Task goal —
I'd like an exact copy of every line from the start of the entries below through the line containing "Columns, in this", please.

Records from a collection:
--------------------------------------------------

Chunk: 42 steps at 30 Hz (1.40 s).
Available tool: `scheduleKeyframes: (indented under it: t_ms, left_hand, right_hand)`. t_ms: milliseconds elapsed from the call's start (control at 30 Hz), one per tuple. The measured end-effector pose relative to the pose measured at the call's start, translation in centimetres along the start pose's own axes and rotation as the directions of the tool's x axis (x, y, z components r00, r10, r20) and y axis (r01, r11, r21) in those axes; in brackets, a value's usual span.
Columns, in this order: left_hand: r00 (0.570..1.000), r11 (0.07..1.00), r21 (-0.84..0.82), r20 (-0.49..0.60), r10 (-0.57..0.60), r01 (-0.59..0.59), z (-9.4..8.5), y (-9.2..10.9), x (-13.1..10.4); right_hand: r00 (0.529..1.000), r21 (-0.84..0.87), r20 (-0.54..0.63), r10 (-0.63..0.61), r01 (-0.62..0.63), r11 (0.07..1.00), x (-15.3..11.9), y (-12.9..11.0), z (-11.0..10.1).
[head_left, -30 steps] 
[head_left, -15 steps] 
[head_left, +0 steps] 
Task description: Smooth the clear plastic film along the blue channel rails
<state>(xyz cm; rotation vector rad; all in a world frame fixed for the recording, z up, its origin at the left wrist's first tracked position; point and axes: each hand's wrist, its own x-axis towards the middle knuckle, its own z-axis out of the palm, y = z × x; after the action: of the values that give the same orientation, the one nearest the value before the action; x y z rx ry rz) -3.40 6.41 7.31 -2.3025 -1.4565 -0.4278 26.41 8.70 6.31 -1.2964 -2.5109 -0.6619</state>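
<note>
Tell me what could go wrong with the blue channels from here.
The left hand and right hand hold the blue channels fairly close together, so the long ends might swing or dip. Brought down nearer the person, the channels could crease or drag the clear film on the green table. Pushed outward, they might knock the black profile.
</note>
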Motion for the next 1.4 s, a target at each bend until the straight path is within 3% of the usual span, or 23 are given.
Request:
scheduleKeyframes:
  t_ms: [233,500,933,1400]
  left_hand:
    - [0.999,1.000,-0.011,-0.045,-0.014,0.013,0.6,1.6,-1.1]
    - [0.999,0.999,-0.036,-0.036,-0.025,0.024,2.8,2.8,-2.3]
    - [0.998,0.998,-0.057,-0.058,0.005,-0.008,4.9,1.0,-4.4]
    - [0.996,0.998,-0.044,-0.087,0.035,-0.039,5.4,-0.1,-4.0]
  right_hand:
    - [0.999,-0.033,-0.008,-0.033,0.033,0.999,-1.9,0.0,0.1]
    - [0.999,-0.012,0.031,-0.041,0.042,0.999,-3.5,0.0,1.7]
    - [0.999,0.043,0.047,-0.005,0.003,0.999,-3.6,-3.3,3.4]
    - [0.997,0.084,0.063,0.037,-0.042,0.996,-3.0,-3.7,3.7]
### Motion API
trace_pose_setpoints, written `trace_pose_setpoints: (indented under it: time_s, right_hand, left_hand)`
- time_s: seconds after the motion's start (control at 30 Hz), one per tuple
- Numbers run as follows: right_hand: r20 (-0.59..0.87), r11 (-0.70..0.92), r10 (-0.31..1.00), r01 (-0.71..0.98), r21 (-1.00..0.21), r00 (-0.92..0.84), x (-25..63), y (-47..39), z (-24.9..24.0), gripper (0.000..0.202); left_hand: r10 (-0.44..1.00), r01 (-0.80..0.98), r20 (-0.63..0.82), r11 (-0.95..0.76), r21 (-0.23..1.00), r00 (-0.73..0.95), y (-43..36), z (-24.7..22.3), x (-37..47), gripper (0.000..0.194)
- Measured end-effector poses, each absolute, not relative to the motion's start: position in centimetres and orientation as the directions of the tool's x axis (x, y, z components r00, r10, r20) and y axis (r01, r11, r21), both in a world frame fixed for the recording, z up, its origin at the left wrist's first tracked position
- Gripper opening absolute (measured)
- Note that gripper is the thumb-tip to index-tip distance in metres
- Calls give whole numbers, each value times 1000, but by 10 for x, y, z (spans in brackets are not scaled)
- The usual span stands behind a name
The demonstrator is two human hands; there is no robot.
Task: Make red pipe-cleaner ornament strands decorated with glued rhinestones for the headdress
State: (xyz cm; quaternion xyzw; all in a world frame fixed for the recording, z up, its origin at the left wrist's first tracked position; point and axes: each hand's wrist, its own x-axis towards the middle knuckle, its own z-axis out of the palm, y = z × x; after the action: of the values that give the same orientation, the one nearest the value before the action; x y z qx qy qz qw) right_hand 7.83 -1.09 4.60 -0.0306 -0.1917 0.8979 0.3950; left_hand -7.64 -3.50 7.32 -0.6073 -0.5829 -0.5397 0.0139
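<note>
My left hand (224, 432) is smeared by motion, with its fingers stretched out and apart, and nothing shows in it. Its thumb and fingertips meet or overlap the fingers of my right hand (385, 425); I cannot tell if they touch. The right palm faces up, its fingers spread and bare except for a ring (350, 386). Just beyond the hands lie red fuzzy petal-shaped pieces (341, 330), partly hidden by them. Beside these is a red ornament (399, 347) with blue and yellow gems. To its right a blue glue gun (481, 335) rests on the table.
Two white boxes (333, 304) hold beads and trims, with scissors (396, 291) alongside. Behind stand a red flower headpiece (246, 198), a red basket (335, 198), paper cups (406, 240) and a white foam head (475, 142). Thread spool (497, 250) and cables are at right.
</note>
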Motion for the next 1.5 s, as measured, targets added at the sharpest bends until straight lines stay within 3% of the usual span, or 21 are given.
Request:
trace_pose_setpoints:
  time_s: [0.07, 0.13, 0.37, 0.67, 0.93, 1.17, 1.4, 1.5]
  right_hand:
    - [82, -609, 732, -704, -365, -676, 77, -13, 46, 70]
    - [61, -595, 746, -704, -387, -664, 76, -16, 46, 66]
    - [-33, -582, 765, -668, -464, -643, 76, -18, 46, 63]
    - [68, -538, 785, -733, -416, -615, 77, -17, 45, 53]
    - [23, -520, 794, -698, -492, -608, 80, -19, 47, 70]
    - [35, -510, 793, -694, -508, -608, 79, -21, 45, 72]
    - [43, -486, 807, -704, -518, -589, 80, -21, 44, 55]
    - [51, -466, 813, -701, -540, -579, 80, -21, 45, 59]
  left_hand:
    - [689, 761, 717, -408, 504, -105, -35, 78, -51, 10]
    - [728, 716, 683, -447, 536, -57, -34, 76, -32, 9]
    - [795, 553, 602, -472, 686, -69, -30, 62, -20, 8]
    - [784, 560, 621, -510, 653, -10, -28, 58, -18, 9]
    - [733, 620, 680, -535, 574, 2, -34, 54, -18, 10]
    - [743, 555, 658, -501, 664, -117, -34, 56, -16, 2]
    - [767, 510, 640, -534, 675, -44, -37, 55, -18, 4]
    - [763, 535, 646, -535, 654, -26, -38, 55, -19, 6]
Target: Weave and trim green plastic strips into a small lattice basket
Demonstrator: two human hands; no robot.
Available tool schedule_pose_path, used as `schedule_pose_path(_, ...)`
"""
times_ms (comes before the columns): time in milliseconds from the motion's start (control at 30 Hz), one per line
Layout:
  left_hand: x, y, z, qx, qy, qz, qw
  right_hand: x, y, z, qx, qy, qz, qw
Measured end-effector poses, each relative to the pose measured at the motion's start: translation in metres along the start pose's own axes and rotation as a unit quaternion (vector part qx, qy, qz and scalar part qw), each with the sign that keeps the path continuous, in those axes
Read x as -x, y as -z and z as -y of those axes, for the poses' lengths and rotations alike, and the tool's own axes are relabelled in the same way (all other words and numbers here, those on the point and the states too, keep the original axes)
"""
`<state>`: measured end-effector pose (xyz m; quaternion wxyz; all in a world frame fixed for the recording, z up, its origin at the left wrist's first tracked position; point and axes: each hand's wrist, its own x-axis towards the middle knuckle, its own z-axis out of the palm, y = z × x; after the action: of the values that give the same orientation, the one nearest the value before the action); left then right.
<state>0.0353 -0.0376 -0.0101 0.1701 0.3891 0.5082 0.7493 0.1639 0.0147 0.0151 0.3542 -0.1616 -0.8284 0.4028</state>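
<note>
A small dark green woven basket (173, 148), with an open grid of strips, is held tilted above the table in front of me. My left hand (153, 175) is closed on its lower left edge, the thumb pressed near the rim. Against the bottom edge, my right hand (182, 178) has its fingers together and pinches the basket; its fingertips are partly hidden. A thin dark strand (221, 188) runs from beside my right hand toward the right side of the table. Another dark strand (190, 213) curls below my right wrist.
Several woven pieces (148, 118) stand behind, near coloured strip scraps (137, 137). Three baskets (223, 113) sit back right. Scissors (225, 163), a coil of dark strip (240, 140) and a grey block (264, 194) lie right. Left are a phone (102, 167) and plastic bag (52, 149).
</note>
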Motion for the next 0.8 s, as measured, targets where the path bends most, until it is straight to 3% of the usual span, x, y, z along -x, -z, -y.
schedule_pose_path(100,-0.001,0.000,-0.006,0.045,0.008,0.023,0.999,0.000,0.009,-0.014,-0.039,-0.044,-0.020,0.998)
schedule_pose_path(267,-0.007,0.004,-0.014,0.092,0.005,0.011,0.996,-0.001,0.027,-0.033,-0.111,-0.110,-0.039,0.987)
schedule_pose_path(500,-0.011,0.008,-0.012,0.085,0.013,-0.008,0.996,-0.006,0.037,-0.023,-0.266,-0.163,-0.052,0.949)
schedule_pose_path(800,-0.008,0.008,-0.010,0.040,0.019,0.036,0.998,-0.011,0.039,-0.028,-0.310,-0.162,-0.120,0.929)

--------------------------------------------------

Response to this task —
Chunk: 42 steps at 30 Hz (1.40 s).
Available tool: `scheduleKeyframes: (indented under it: t_ms, left_hand, right_hand)`. t_ms: milliseconds elapsed from the call's start (control at 30 Hz), one per tuple. The measured end-effector pose relative to the pose measured at the call's start, translation in centimetres along the start pose's own axes and rotation as the directions of the tool's x axis (x, y, z components r00, r10, r20) and y axis (r01, r11, r21) in those axes; in brackets, a value's usual span.
Columns, in this order: left_hand: r00 (0.570..1.000), r11 (0.07..1.00), r21 (-0.84..0.82), r20 (-0.49..0.60), r10 (-0.57..0.60), r01 (-0.59..0.59), z (-9.4..8.5), y (-9.2..10.9), x (-13.1..10.4); right_hand: r00 (0.529..1.000), r21 (-0.84..0.87), r20 (-0.54..0.63), r10 (-0.63..0.61), r01 (-0.62..0.63), r11 (0.07..1.00), x (-15.3..11.9), y (-12.9..11.0), z (-11.0..10.1).

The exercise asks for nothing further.